* **DESCRIPTION OF THE TASK**: Keeping every line intact, repeat the data word for word.

* **SUPPLIED DATA**:
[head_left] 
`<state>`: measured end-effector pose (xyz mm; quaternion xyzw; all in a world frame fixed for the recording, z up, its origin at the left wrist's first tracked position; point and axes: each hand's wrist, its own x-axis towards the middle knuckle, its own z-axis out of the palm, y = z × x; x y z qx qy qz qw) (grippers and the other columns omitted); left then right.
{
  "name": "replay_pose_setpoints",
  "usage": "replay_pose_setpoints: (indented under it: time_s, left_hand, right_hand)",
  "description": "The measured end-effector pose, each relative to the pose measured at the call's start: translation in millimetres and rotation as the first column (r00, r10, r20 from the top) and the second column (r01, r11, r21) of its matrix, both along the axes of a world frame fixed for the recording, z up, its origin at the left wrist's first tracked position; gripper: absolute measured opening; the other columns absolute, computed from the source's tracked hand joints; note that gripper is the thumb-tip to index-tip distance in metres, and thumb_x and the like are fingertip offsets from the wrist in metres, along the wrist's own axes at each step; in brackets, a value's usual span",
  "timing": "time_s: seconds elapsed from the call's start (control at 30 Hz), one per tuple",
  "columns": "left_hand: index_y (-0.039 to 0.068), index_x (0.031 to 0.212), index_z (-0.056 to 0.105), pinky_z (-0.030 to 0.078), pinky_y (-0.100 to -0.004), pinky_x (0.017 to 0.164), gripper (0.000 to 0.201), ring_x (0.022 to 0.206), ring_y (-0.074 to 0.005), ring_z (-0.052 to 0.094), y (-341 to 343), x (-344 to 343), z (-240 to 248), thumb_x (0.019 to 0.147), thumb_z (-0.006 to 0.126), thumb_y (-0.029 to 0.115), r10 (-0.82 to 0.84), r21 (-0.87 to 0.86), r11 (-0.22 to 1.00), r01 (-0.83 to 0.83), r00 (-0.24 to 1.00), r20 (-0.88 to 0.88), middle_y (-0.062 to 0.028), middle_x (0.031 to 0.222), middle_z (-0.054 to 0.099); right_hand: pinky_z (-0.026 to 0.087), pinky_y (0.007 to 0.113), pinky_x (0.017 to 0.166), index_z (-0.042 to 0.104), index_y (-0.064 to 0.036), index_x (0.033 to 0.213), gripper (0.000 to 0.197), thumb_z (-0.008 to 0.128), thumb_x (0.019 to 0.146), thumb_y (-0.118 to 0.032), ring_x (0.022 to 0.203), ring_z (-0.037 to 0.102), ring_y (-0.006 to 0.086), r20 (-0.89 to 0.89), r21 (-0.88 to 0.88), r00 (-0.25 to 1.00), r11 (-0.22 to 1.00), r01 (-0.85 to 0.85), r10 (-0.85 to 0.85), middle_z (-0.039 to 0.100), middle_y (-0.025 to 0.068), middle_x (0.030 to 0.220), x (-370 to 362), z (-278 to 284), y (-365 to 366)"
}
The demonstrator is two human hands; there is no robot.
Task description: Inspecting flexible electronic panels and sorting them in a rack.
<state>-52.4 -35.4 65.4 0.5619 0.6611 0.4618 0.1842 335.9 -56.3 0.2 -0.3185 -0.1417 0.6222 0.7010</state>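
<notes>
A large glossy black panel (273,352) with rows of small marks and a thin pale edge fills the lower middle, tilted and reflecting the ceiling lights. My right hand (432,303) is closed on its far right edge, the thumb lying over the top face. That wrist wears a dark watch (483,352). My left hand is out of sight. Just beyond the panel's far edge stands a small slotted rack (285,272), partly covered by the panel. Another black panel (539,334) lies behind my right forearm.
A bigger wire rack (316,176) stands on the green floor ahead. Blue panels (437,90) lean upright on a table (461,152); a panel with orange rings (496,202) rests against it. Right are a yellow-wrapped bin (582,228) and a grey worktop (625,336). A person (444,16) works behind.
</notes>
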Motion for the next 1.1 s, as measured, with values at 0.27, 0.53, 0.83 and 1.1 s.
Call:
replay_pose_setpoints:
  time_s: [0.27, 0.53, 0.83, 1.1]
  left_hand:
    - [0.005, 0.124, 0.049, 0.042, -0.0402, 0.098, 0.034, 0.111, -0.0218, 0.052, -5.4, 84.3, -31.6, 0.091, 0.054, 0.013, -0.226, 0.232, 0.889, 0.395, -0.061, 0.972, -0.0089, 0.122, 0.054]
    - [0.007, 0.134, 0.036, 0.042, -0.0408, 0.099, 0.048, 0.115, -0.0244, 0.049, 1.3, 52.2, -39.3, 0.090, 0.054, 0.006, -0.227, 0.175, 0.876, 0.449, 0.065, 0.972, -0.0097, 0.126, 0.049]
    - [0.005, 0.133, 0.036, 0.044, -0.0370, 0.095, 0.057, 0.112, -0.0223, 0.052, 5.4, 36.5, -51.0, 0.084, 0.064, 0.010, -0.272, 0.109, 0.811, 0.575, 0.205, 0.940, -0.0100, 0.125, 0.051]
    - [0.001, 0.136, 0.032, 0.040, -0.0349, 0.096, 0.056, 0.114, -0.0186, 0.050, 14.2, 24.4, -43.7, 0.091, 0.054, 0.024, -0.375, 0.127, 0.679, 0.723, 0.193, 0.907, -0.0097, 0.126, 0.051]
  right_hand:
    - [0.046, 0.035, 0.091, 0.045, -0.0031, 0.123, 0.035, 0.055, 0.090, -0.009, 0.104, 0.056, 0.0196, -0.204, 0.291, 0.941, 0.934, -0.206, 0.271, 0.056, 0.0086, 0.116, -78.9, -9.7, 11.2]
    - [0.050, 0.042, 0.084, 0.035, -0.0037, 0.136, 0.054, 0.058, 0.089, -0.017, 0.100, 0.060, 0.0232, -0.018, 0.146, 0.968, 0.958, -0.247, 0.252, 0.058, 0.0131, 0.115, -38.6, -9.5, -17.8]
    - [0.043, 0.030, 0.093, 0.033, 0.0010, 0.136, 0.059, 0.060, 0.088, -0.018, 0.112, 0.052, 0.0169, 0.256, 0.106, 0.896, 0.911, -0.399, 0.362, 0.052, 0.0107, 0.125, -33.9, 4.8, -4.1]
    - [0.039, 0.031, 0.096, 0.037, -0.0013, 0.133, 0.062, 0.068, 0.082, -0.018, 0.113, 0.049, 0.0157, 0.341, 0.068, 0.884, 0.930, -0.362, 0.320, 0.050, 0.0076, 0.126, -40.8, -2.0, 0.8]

* **EXERCISE ANSWER**:
[head_left] 
`<state>`: measured end-effector pose (xyz mm; quaternion xyzw; all in a world frame fixed for the recording, z up, its origin at the left wrist's first tracked position; point and axes: each hand's wrist, its own x-axis towards the middle knuckle, its own z-axis out of the palm, y = z × x; x y z qx qy qz qw) (grippers and the other columns omitted); left then right.
{
  "name": "replay_pose_setpoints",
  "usage": "replay_pose_setpoints: (indented under it: time_s, left_hand, right_hand)",
  "description": "The measured end-effector pose, each relative to the pose measured at the call's start: translation in millimetres and rotation as the first column (r00, r10, r20 from the top) and the second column (r01, r11, r21) of its matrix, both along the axes of a world frame fixed for the recording, z up, its origin at the left wrist's first tracked position; gripper: absolute measured opening; the other columns absolute, computed from the source's tracked hand joints; note that gripper is the thumb-tip to index-tip distance in metres, and thumb_x and the like are fingertip offsets from the wrist in metres, along the wrist's own axes at each step; in brackets, a value's usual span",
  "timing": "time_s: seconds elapsed from the call's start (control at 30 Hz), one per tuple",
  "columns": "left_hand: index_y (-0.039 to 0.068), index_x (0.031 to 0.212), index_z (-0.056 to 0.105), pinky_z (-0.030 to 0.078), pinky_y (-0.100 to -0.004), pinky_x (0.017 to 0.164), gripper (0.000 to 0.201), ring_x (0.022 to 0.206), ring_y (-0.074 to 0.005), ring_z (-0.052 to 0.094), y (-341 to 343), x (-344 to 343), z (-240 to 248), thumb_x (0.019 to 0.147), thumb_z (-0.006 to 0.126), thumb_y (-0.029 to 0.115), r10 (-0.82 to 0.84), r21 (-0.87 to 0.86), r11 (-0.22 to 1.00), r01 (-0.83 to 0.83), r00 (-0.24 to 1.00), r20 (-0.88 to 0.88), middle_y (-0.062 to 0.028), middle_x (0.031 to 0.222), middle_z (-0.054 to 0.099); right_hand: pinky_z (-0.026 to 0.087), pinky_y (0.007 to 0.113), pinky_x (0.017 to 0.166), index_z (-0.042 to 0.104), index_y (-0.064 to 0.036), index_x (0.033 to 0.213), gripper (0.000 to 0.197), thumb_z (-0.008 to 0.128), thumb_x (0.019 to 0.146), thumb_y (-0.118 to 0.032), ring_x (0.022 to 0.203), ring_z (-0.037 to 0.102), ring_y (-0.006 to 0.086), r20 (-0.89 to 0.89), r21 (-0.88 to 0.88), r00 (-0.25 to 1.00), r11 (-0.22 to 1.00), r01 (-0.85 to 0.85), r10 (-0.85 to 0.85), middle_z (-0.039 to 0.100), middle_y (-0.025 to 0.068), middle_x (0.030 to 0.220), x (-370 to 362), z (-278 to 284), y (-365 to 366)"
}
The demonstrator is two human hands; there is no robot.
Task description: Inspecting flexible electronic panels and sorting them in a rack.
<state>-52.4 -35.4 65.4 0.5619 0.6611 0.4618 0.1842 335.9 -56.3 0.2 -0.3185 -0.1417 0.6222 0.7010</state>
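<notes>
A large glossy black panel (273,352) with rows of small marks and a thin pale edge fills the lower middle, tilted and reflecting the ceiling lights. My right hand (432,303) is closed on its far right edge, the thumb lying over the top face. That wrist wears a dark watch (483,352). My left hand is out of sight. Just beyond the panel's far edge stands a small slotted rack (285,272), partly covered by the panel. Another black panel (539,334) lies behind my right forearm.
A bigger wire rack (316,176) stands on the green floor ahead. Blue panels (437,90) lean upright on a table (461,152); a panel with orange rings (496,202) rests against it. Right are a yellow-wrapped bin (582,228) and a grey worktop (625,336). A person (444,16) works behind.
</notes>
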Motion for the next 1.1 s, as measured, with values at 0.27, 0.53, 0.83 and 1.1 s.
Call:
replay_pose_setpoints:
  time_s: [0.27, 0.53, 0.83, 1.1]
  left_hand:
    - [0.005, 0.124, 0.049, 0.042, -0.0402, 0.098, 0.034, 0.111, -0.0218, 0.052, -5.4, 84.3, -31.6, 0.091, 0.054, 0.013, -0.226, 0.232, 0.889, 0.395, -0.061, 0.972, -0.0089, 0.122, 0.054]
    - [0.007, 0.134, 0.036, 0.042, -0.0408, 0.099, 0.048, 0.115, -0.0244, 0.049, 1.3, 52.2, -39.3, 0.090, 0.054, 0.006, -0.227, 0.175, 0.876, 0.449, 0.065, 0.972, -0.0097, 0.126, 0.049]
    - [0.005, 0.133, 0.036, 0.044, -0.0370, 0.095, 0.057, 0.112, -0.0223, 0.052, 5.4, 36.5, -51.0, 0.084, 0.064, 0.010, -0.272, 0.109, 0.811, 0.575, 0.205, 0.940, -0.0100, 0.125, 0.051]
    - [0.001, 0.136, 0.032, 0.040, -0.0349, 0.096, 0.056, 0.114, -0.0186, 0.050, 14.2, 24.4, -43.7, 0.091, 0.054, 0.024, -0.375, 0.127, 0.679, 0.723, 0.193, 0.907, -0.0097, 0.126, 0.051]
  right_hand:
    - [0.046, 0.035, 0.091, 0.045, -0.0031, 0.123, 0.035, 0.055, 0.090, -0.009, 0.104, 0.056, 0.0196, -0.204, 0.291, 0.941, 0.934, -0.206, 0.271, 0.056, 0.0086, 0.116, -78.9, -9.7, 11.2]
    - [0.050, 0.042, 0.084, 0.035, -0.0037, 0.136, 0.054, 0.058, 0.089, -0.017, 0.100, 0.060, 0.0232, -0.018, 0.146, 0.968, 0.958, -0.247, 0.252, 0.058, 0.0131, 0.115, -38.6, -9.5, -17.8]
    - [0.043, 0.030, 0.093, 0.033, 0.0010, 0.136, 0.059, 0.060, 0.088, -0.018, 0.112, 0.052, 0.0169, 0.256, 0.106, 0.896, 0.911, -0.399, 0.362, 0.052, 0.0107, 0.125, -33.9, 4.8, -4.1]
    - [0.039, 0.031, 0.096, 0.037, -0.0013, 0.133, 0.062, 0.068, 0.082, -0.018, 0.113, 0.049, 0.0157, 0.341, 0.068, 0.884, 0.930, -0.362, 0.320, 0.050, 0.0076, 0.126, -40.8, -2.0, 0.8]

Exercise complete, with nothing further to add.